Viele Sonnenbänke haben eine Leistung, die der Karibiksonne entspricht. „Am Anfang nicht mehr als fünf Minuten auf die Bank“, ist deshalb der wichtigste Tipp. Doch auch unter den Lampen der empfehlenswertesten Geräte – Klasse 3 der EU-Norm –, deren Strahlung dem Sonnenlicht am nächsten kommt, sollten Hellhäutige nicht länger als eine Viertelstunde verweilen. Deutschen Solarienbesuchern nützen solche Informationen indes wenig: Denn der Gerätetyp ist fast nie erkennbar. Das Personal ist selten fachkundig und weist Menschen vom extrem empfindlichen Hauttyp I meist ebenso wenig ab wie Jugendliche, bei denen Sonnenbrände das Krebsrisiko besonders erhöhen.
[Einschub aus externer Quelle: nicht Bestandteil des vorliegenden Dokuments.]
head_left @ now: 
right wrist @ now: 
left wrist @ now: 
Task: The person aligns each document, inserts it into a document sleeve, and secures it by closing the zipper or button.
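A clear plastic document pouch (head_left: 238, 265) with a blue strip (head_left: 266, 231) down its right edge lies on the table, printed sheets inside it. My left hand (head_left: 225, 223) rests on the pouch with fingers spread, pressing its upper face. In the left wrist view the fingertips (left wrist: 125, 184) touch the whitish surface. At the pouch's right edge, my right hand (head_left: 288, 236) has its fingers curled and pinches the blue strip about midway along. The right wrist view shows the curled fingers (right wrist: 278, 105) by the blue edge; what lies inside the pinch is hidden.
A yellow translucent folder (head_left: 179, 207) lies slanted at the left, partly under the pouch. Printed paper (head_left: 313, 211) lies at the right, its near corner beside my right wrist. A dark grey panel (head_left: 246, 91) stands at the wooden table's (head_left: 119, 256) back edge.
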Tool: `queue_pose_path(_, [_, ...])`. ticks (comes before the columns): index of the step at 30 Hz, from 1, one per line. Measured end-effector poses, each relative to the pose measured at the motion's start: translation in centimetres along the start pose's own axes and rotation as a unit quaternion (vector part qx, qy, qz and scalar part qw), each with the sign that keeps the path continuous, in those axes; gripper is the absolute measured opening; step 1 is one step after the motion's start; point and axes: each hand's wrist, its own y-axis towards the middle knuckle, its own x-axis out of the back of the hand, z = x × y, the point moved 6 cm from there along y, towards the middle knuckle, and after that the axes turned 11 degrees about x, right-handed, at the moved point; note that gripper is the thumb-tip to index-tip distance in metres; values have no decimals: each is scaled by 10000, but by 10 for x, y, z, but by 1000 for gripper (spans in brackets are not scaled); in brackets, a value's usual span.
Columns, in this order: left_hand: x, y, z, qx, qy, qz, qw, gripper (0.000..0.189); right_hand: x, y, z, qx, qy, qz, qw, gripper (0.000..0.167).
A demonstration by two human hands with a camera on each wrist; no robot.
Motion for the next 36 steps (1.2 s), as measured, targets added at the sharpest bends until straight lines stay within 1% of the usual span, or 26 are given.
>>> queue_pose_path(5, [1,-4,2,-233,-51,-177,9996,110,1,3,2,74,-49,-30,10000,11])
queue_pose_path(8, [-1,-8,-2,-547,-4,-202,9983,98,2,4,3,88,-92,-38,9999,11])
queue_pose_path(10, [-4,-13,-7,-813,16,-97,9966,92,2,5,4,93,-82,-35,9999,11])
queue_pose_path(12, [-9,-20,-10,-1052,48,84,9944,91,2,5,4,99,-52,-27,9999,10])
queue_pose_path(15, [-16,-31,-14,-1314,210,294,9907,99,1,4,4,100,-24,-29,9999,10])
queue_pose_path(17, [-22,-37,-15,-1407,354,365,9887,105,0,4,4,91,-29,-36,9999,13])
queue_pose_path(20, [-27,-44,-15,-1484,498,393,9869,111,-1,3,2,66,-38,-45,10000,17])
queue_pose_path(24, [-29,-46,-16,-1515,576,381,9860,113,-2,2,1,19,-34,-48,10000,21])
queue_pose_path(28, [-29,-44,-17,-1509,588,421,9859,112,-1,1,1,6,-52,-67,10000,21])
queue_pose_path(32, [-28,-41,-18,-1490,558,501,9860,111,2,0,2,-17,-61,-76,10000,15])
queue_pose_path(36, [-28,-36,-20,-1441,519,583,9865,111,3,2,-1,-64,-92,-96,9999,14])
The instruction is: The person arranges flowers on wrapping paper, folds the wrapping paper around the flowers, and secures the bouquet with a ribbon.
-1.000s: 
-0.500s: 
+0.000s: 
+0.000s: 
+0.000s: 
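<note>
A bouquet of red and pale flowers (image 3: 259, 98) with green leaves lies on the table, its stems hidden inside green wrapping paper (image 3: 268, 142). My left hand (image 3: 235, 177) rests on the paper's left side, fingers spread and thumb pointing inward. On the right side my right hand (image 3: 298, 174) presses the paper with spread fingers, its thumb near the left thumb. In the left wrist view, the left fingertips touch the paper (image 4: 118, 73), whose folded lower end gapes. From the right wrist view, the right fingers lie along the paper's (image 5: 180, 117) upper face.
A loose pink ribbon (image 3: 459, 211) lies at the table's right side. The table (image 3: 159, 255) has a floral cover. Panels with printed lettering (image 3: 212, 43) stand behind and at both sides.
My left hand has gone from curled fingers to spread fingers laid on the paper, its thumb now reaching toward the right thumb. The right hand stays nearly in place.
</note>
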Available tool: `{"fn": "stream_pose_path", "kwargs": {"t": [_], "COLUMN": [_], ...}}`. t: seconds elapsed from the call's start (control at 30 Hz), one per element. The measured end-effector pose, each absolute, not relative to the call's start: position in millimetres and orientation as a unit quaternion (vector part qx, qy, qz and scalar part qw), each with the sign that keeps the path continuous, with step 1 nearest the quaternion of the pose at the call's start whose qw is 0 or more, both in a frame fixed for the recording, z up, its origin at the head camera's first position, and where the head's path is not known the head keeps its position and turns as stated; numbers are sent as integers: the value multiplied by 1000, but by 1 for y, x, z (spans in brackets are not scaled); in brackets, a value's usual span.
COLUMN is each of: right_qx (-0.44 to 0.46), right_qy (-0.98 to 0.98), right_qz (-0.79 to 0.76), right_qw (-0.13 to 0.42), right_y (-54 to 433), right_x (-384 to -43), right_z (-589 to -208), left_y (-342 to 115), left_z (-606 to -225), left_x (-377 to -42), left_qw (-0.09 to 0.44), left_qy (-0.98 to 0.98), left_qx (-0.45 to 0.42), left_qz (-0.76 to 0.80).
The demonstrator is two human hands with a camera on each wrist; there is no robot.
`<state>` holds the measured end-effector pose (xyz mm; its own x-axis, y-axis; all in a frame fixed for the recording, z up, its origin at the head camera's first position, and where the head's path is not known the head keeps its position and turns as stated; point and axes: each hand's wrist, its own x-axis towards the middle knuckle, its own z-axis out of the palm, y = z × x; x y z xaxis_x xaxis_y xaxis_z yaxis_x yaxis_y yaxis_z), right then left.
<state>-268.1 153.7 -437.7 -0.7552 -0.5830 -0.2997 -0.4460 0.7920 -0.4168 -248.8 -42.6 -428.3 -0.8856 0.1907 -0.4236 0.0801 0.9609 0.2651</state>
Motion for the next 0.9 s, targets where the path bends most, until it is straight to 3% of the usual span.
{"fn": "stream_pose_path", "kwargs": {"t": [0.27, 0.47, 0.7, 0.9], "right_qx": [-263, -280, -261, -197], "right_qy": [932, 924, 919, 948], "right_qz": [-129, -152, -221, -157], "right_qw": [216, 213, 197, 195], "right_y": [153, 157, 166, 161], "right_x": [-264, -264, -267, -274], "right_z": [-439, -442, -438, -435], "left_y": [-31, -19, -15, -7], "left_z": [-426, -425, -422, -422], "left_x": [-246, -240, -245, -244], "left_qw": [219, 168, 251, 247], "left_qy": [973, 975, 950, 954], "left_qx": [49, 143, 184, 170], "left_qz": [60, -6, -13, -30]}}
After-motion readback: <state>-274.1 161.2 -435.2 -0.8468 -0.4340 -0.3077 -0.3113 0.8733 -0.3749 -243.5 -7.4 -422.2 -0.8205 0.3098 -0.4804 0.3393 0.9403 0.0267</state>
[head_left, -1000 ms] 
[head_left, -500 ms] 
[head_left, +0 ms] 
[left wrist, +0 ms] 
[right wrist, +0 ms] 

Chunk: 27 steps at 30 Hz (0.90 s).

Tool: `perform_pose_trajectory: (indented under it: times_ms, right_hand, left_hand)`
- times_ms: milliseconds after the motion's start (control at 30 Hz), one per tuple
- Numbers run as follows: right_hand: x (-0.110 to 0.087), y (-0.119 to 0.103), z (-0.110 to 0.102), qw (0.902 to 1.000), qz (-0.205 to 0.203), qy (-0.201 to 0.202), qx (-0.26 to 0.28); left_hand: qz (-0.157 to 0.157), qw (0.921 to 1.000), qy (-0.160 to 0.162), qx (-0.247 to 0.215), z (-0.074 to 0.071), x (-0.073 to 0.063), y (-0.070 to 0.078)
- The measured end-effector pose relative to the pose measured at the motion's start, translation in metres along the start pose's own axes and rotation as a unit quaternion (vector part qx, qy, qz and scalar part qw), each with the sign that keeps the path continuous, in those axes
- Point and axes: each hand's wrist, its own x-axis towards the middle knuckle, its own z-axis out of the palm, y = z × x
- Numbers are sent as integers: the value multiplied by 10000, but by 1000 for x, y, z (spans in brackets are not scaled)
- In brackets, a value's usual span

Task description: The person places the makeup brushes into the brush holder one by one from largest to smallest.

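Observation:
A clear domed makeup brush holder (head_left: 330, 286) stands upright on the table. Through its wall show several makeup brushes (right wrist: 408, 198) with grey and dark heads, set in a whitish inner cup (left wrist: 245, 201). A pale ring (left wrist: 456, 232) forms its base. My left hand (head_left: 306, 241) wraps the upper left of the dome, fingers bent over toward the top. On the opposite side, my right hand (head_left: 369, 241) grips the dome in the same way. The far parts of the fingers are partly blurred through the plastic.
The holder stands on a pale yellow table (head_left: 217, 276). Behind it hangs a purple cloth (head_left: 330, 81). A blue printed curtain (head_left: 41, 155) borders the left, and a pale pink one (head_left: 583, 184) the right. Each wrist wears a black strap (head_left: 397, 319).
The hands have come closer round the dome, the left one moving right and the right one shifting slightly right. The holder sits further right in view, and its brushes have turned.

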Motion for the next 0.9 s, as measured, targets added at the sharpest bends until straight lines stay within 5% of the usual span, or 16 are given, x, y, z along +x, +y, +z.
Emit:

„Wir wollen Solarien so sicher wie möglich machen“, erklärt Michael Repacholi von der WHO. Derweil hat Frankreich längst gehandelt. Dort sind nur noch bestimmte Geräte erlaubt, die zudem angemeldet und regelmäßig überprüft werden müssen. Das Personal muss geschult sein, Minderjährige dürfen Bräunungskabinen nicht betreten und Münzstudios sind ganz und gar verboten. Allerdings erließ Paris sein Sonnenbank-Gesetz aus dringendem Anlass: 1997 mussten mehr als 100 Solarien-Kunden wegen Sonnenbrand auf Notfallstationen behandelt werden.